§ **About this exercise**
For the listing below, output exactly the lines from the line with "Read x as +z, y" up to and including the line with "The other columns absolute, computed", and no other lines.

§ **Exercise data**
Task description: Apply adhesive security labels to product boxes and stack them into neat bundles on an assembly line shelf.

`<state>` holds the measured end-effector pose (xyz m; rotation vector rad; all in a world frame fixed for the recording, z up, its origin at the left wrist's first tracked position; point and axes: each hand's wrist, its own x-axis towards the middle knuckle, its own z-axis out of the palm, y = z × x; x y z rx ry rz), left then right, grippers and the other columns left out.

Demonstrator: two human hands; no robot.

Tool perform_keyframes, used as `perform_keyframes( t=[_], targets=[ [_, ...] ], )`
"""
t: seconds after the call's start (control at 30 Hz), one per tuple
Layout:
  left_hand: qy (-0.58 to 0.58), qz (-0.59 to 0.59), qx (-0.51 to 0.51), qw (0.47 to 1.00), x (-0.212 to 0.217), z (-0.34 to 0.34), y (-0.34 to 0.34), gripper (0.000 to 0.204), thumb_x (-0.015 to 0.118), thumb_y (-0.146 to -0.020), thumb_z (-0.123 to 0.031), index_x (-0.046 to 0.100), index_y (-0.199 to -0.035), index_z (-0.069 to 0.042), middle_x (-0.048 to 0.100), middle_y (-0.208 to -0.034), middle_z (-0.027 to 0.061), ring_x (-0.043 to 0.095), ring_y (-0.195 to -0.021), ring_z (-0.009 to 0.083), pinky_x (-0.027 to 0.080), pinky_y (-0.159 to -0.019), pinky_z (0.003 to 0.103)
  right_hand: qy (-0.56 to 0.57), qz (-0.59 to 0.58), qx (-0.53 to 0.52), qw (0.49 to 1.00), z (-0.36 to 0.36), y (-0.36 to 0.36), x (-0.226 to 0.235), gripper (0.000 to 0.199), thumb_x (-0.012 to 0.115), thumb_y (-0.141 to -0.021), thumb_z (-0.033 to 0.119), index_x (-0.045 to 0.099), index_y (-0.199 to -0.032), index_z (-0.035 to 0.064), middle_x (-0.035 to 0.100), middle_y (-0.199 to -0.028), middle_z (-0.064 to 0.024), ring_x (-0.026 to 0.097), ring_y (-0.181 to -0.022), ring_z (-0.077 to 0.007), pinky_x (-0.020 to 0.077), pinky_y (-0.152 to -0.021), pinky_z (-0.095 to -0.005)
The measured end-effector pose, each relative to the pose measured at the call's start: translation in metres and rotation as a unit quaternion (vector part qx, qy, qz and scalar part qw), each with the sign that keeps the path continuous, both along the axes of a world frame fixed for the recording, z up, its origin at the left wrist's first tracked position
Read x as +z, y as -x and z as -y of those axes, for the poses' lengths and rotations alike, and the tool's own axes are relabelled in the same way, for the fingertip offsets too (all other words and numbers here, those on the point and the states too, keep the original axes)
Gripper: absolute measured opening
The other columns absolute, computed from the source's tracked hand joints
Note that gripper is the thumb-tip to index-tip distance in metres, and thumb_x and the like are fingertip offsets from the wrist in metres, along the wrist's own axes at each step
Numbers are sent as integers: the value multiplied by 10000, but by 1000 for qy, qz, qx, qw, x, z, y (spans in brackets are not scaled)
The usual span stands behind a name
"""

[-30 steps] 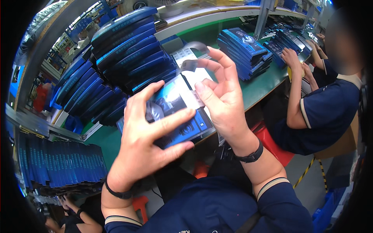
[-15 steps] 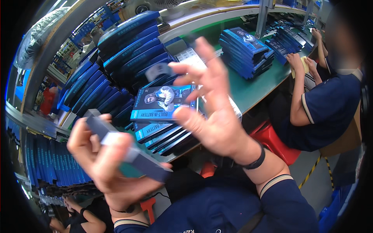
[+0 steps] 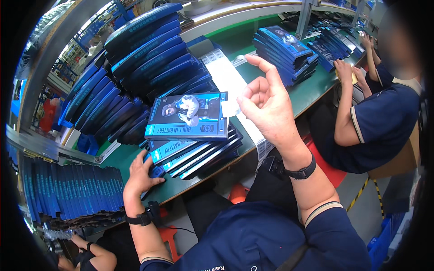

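Head view: I see my left hand point(image 3: 141, 174) with fingers spread flat beside the blue box stack point(image 3: 192, 135); my right hand point(image 3: 266, 106) hovers half-curled, grasping nothing.

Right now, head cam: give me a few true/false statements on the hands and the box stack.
1. The left hand rests flat on the green table beside the box stack. True.
2. The right hand grips a blue box. False: it is raised, fingers loosely curled, holding nothing.
3. The top box lies flat, picture side up. True.
4. Both wrists are bare. False: each wears a black band.
5. The seated co-worker is on the person's left. False: on the right.
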<state>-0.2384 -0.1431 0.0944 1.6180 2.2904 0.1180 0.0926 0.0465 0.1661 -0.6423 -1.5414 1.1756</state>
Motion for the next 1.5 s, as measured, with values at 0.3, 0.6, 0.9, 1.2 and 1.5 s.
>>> perform_keyframes(
  t=[0.3, 0.6, 0.9, 1.2, 1.5],
  targets=[
    [-397, -30, -12, 917, 120, -48, -66, 349, 696, -784, 16, 671, -1130, -19, 631, -1128, 114, 621, -1049, 248, 486, -919, 345, 80, -64, 27, 994, -1, 9, -5, 651, 636, -800, -63, 415, -1405, 29, 555, -795, -15, 574, -627, -42, 518, -563, -210],
    [-261, -11, -377, 889, 137, -114, -105, 678, 846, -697, -411, 651, -1304, -181, 464, -1460, 191, 438, -1345, 394, 364, -1108, 484, 83, -50, 20, 995, -1, 11, -5, 629, 627, -809, -68, 426, -1397, 27, 560, -804, -16, 578, -631, -43, 514, -567, -207],
    [-210, 13, -376, 902, 123, -121, -104, 661, 879, -642, -397, 696, -1267, -279, 478, -1446, 170, 463, -1292, 372, 341, -1100, 482, 64, -11, 15, 998, -4, 8, -17, 610, 687, -864, 36, 416, -1411, 31, 555, -801, -21, 577, -650, -54, 504, -585, -228],
    [-324, -35, -289, 900, 131, -72, -136, 614, 881, -604, -425, 752, -1175, -241, 480, -1431, 193, 472, -1272, 382, 361, -1068, 482, 21, -91, 47, 995, 26, 16, -1, 625, 630, -979, 144, 286, -1492, 43, 597, -840, -36, 559, -744, -47, 448, -680, -195],
    [-450, 88, -264, 849, 127, -34, -163, 651, 948, -514, -249, 751, -1134, -223, 369, -1442, 274, 418, -1321, 443, 388, -1071, 511, 382, -360, 373, 765, 76, 33, 21, 475, 418, -1076, 225, 270, -1527, 212, 539, -1280, -80, 587, -1070, -127, 522, -905, -296]
  ],
)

§ **Response to the exercise**
Read x as +z, y as -x and z as -y of those axes, for the poses' lengths and rotations alike, and the tool's own axes are relabelled in the same way, for the fingertip offsets too (all other words and numbers here, those on the point and the states too, keep the original axes)
Gripper: absolute measured opening
The other columns absolute, computed from the source's tracked hand joints

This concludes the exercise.